Ulla Groskurt: Frauen müssen europäische Erfolgsmodelle nutzen.

Als Kämpferin für eine grundgesetzlich verbürgte Gleichberechtigung erntet man schon mal ein mitleidiges lächeln. Frau outet sich damit nicht als kämpferisch, sonder als schwach, als eine die sich immer noch als „Opfer der Verhältnisse“ begreift, so die Landesvorsitzende der Arbeitsgemeinschaft Sozialdemokratischer Frauen in Niedersachsen, Ulla Groskurt (MdL). In diesem System verläuft das Denkmuster streng nach dem Motto der Problemprivatisierung: Vereinbarkeit von Familie und Beruf, Dumpinglöhne, Pflege von Familienangehörigen, die berufliche Karriere oder die Berufswahl von Mädchen werden vom gesellschaftlichen- zum Einzelproblem von Frauen gemacht. Angesichts der demographische Entwicklung ist das Thema der Vereinbarkeit von Kindern und Beruf jetzt in der gesellschaftspolitischen Diskussion angekommen.

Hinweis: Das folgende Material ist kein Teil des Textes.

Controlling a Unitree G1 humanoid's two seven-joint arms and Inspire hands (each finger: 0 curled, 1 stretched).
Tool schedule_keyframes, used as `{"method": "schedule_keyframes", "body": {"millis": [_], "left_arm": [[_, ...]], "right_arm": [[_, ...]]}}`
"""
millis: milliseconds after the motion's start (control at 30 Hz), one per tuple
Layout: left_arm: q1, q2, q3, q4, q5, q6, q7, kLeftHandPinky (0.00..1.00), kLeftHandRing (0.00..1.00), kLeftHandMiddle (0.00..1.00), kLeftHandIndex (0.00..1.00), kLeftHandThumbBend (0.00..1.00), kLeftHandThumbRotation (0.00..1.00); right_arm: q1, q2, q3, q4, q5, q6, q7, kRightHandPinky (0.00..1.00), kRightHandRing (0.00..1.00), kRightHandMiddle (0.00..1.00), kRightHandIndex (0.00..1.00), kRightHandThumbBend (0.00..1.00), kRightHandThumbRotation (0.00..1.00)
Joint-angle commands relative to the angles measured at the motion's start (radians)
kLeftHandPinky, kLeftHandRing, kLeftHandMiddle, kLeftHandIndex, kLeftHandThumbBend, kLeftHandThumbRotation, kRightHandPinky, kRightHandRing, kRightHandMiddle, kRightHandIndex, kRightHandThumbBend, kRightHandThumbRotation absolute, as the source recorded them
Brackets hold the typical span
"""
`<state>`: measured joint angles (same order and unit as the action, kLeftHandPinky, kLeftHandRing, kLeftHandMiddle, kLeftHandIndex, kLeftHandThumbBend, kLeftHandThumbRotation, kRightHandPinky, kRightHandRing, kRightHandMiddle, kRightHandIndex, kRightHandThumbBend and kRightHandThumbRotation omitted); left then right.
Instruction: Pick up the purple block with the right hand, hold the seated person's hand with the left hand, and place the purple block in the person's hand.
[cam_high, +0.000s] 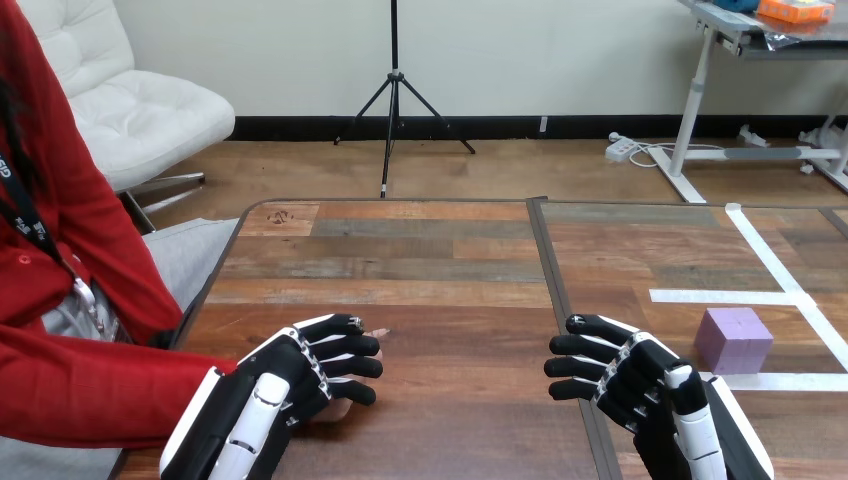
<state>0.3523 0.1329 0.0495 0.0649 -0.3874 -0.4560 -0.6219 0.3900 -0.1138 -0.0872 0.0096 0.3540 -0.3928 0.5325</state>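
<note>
My right hand hovers low over the table, its fingers loosely bent, apart from each other and closed on nothing. The block sits just beside it on the outer side, not touching, flat on the wood in a corner of the white tape. My left hand lies over the person's hand, of which a fingertip pokes out past mine; I cannot tell whether I really grip it or merely cover it. As I judge it, the block comes first, and none of that step is done. To do it well I should swing the right hand outward until it is above the block, spread the thumb wide from the fingers, and come down so they meet 2 opposite flat faces squarely, not the corners. A skewed pinch could twist the block or push it along the table. I should close gently, check it is seated, then lift straight up before carrying it across. The left hand should keep quiet on the person's hand meanwhile.
</note>
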Motion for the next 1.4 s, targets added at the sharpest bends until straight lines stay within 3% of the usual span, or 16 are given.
{"method": "schedule_keyframes", "body": {"millis": [0,667,900,1200,1367], "left_arm": [[-0.04,0.001,-0.002,-0.039,-0.008,-0.008,-0.004,0.59,0.68,0.7,0.7,0.53,0.82],[-0.052,-0.003,-0.002,-0.032,-0.01,-0.009,-0.004,0.56,0.66,0.69,0.7,0.53,0.82],[-0.065,-0.001,0.002,-0.024,-0.015,-0.005,-0.006,0.56,0.66,0.68,0.7,0.53,0.81],[-0.083,0.0,0.001,-0.008,-0.015,0.005,-0.007,0.56,0.66,0.68,0.69,0.51,0.8],[-0.099,-0.001,0.0,0.012,-0.013,-0.002,-0.016,0.57,0.67,0.69,0.69,0.5,0.81]], "right_arm": [[-0.028,-0.003,0.006,-0.025,0.001,0.0,-0.002,0.63,0.68,0.71,0.73,0.86,0.85],[-0.03,-0.002,0.015,-0.025,-0.011,0.003,-0.009,0.62,0.68,0.71,0.73,0.87,0.84],[-0.05,0.003,0.02,-0.02,-0.043,0.008,-0.039,0.62,0.68,0.71,0.72,0.86,0.83],[-0.162,-0.024,0.002,0.054,-0.152,-0.006,-0.114,0.65,0.69,0.72,0.72,0.88,0.84],[-0.26,-0.063,-0.014,0.12,-0.215,-0.009,-0.152,0.67,0.71,0.73,0.74,0.88,0.84]]}}
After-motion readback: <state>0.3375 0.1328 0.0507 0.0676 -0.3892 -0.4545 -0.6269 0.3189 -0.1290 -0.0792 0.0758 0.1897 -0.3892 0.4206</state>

ier wie bei den anderen genannten Feldern sind kommende gesellschaftliche Schwierigkeiten schon absehbar. Niedriglöhne - leider überwiegend ein Frauenschicksal - werden uns zum Beispiel als Altersarmut erreichen und und und. Dabei gibt es in vielen europäischen Ländern erfolgreiche Modelle und nichts kann im „Europäischen Jahr der Chancengleichheit“ näher liegen als Vorschläge, Qualität und Übertragbarkeiten zur Diskussion zu stellen. Familienfeindliche Arbeitsbedingengen, Mütterklischees ich denke da ist noch einiges wegzuräumen. Vermutlich sitzen nirgendwo Männer zusammen und sagen: Wir machen´s denen schwer. Aber wenn die Frauen sich nicht aufraffen und die Möglichkeiten nutzen, zum Beispiel die des „Jahres der Chancengleichheit in Europa“ werden Gelegenheiten vorbei sein, die Frauen auch öffentlich nutzen sollten.